PROBLEM TO SOLVE — Give back every entry precisely as written, without any of the images.

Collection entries
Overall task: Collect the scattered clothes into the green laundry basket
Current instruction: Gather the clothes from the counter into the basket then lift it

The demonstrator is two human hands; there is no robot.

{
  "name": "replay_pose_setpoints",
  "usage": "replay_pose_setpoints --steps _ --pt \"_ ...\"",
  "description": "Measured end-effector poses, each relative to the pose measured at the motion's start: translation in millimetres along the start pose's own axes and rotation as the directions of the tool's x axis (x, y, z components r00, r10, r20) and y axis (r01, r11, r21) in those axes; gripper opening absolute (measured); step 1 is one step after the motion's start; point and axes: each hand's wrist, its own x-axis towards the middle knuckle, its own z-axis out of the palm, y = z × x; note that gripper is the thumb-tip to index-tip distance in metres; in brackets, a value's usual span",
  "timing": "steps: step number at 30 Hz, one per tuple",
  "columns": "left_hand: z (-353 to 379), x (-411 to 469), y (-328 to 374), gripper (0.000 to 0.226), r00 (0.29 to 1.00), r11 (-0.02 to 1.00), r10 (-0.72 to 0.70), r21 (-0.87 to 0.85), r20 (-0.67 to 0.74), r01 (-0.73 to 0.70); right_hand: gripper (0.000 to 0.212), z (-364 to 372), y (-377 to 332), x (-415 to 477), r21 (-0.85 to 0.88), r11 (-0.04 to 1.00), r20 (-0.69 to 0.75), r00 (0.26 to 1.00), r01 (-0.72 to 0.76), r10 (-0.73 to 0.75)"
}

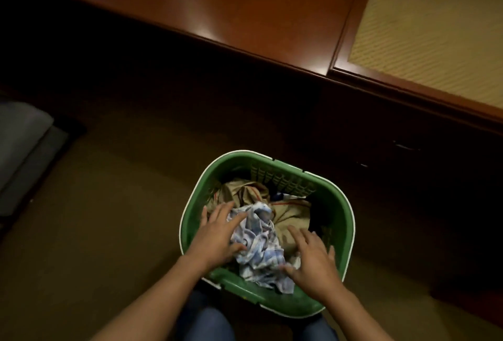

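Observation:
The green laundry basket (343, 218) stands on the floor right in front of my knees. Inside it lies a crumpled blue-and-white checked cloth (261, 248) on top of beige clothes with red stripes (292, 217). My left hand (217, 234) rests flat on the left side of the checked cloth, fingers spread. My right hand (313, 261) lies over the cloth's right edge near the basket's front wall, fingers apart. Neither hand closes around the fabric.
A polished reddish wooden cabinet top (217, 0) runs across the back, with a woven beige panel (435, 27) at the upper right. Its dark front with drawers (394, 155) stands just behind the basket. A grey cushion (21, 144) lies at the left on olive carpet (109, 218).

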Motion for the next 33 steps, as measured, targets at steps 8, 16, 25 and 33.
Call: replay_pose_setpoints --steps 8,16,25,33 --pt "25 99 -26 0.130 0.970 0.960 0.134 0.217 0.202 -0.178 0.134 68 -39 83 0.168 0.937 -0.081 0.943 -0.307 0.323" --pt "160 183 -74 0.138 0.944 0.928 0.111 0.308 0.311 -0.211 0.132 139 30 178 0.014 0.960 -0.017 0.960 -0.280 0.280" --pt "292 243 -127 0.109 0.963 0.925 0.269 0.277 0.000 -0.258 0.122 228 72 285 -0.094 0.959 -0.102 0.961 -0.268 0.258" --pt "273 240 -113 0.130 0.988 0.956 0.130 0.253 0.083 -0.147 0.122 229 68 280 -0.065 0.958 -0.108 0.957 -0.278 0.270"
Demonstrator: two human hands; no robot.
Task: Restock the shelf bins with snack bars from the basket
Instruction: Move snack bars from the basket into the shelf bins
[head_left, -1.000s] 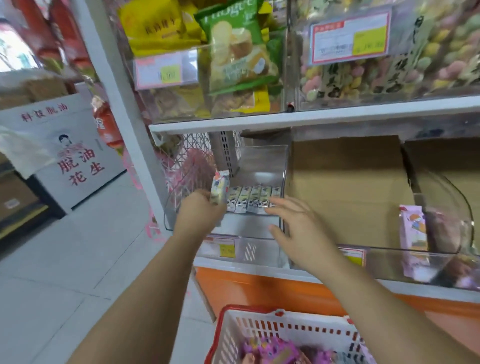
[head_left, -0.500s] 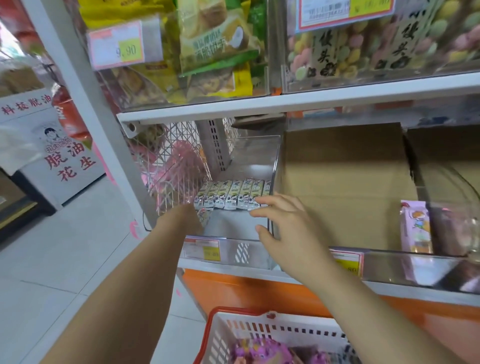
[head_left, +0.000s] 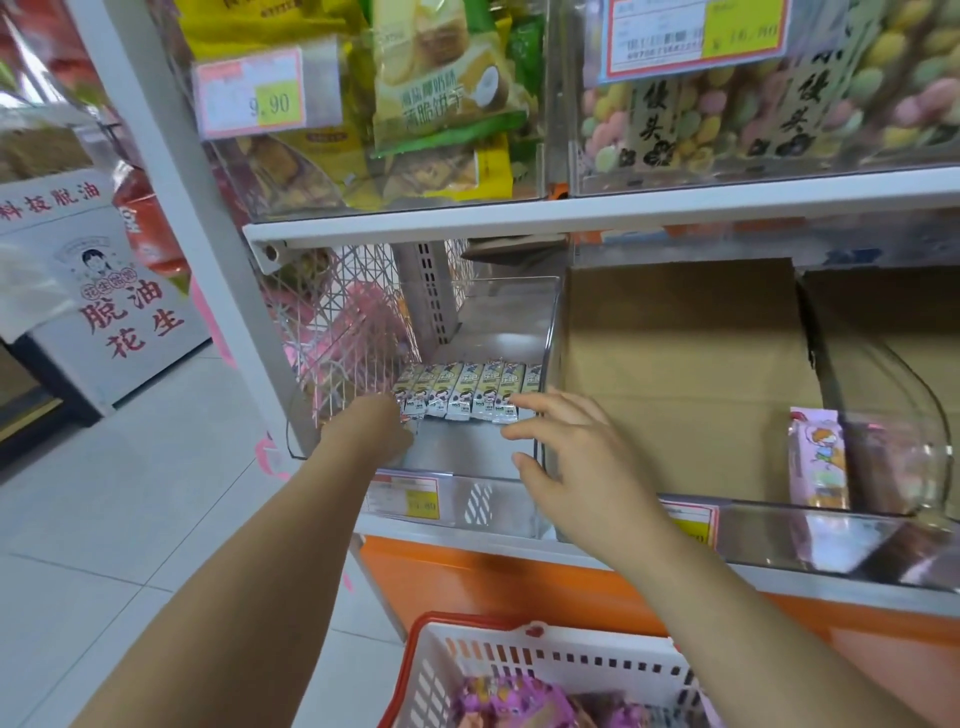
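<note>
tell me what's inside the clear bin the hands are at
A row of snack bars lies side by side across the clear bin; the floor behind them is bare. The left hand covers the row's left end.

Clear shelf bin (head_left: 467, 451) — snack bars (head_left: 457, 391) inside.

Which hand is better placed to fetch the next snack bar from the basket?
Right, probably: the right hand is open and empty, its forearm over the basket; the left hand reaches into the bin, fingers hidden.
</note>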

RESPONSE —
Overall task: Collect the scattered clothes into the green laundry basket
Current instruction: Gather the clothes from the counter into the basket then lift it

The demonstrator is two human hands; there is no robot.

{
  "name": "replay_pose_setpoints",
  "usage": "replay_pose_setpoints --steps _ --pt \"_ ...\"",
  "description": "Measured end-effector poses, each relative to the pose measured at the motion's start: translation in millimetres along the start pose's own axes and rotation as the directions of the tool's x axis (x, y, z components r00, r10, r20) and y axis (r01, r11, r21) in those axes; gripper opening absolute (measured); step 1 is one step after the motion's start; point and axes: each hand's wrist, its own x-axis towards the middle knuckle, its own z-axis out of the palm, y = z × x; note that gripper is the thumb-tip to index-tip distance in metres; in brackets, a value's usual span",
  "timing": "steps: step number at 30 Hz, one per tuple",
  "columns": "left_hand: z (-353 to 379), x (-411 to 469), y (-328 to 374), gripper (0.000 to 0.226), r00 (0.29 to 1.00), r11 (-0.02 to 1.00), r10 (-0.72 to 0.70), r21 (-0.87 to 0.85), r20 (-0.67 to 0.74), r01 (-0.73 to 0.70); right_hand: gripper (0.000 to 0.212), z (-364 to 372), y (-377 to 332), x (-415 to 477), r21 (-0.85 to 0.88), r11 (-0.04 to 1.00), r20 (-0.69 to 0.75), r00 (0.26 to 1.00), r01 (-0.72 to 0.76), r10 (-0.73 to 0.75)"
}


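Observation:
The green laundry basket (343, 218) stands on the floor right in front of my knees. Inside it lies a crumpled blue-and-white checked cloth (261, 248) on top of beige clothes with red stripes (292, 217). My left hand (217, 234) rests flat on the left side of the checked cloth, fingers spread. My right hand (313, 261) lies over the cloth's right edge near the basket's front wall, fingers apart. Neither hand closes around the fabric.
A polished reddish wooden cabinet top (217, 0) runs across the back, with a woven beige panel (435, 27) at the upper right. Its dark front with drawers (394, 155) stands just behind the basket. A grey cushion (21, 144) lies at the left on olive carpet (109, 218).
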
Motion for the next 33 steps, as measured, targets at steps 8, 16, 25 and 33.
Call: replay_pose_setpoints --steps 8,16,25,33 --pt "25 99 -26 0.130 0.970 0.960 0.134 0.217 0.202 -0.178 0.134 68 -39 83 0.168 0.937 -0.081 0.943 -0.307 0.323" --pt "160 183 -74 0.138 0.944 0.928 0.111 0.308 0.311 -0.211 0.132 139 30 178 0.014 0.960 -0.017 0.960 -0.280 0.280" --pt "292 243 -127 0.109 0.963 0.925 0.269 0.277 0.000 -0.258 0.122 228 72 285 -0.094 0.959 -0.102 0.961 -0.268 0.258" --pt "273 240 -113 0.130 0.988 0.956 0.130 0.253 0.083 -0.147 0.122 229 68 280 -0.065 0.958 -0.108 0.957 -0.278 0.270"
Demonstrator: two human hands; no robot.
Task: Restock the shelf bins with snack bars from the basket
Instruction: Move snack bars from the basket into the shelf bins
[head_left, -1.000s] 
[head_left, -0.500s] 
[head_left, +0.000s] 
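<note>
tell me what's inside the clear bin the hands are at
A row of snack bars lies side by side across the clear bin; the floor behind them is bare. The left hand covers the row's left end.

Clear shelf bin (head_left: 467, 451) — snack bars (head_left: 457, 391) inside.

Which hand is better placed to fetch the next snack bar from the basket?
Right, probably: the right hand is open and empty, its forearm over the basket; the left hand reaches into the bin, fingers hidden.
</note>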

There is nothing more to the exercise.